COLLECTED MATERIAL:

*** Begin section ***

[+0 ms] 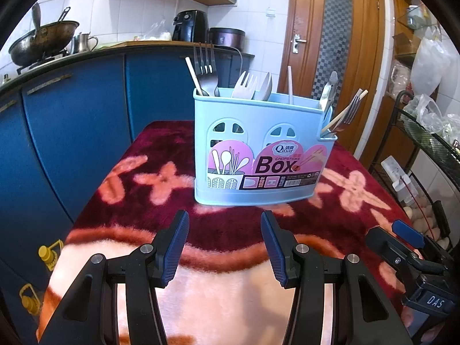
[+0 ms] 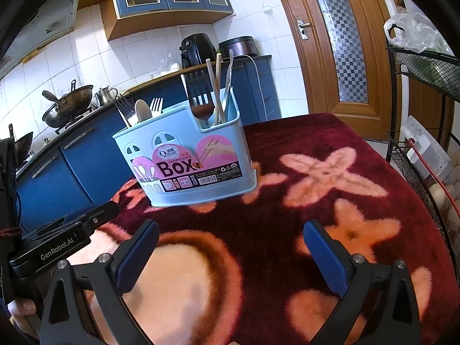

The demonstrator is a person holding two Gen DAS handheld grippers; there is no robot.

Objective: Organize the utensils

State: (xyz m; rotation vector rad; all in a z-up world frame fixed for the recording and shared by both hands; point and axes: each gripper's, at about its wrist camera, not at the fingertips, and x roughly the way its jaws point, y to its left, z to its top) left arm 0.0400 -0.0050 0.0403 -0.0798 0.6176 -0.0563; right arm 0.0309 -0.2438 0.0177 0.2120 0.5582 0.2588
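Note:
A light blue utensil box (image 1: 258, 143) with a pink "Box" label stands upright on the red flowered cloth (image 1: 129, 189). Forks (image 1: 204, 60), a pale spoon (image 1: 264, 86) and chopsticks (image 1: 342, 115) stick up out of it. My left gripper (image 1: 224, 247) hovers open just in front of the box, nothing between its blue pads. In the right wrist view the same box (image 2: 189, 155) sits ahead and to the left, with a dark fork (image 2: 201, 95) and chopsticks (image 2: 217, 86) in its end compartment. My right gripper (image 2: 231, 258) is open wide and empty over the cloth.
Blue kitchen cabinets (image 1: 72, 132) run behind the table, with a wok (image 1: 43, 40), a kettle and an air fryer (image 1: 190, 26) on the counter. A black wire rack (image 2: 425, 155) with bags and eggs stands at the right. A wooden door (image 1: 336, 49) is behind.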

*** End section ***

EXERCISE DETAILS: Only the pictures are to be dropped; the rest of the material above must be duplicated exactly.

ANSWER TO THIS EXERCISE:
[+0 ms] 
[+0 ms] 

The demonstrator is a person holding two Gen DAS handheld grippers; there is no robot.

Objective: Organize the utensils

State: (xyz m; rotation vector rad; all in a z-up world frame fixed for the recording and shared by both hands; point and axes: each gripper's, at about its wrist camera, not at the fingertips, and x roughly the way its jaws point, y to its left, z to its top) left arm 0.0400 -0.0050 0.0403 -0.0798 0.6176 -0.0563; right arm 0.0309 -0.2438 0.0177 0.2120 0.5582 0.2588
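Note:
A light blue utensil box (image 1: 258, 143) with a pink "Box" label stands upright on the red flowered cloth (image 1: 129, 189). Forks (image 1: 204, 60), a pale spoon (image 1: 264, 86) and chopsticks (image 1: 342, 115) stick up out of it. My left gripper (image 1: 224, 247) hovers open just in front of the box, nothing between its blue pads. In the right wrist view the same box (image 2: 189, 155) sits ahead and to the left, with a dark fork (image 2: 201, 95) and chopsticks (image 2: 217, 86) in its end compartment. My right gripper (image 2: 231, 258) is open wide and empty over the cloth.
Blue kitchen cabinets (image 1: 72, 132) run behind the table, with a wok (image 1: 43, 40), a kettle and an air fryer (image 1: 190, 26) on the counter. A black wire rack (image 2: 425, 155) with bags and eggs stands at the right. A wooden door (image 1: 336, 49) is behind.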

No other output belongs with this exercise.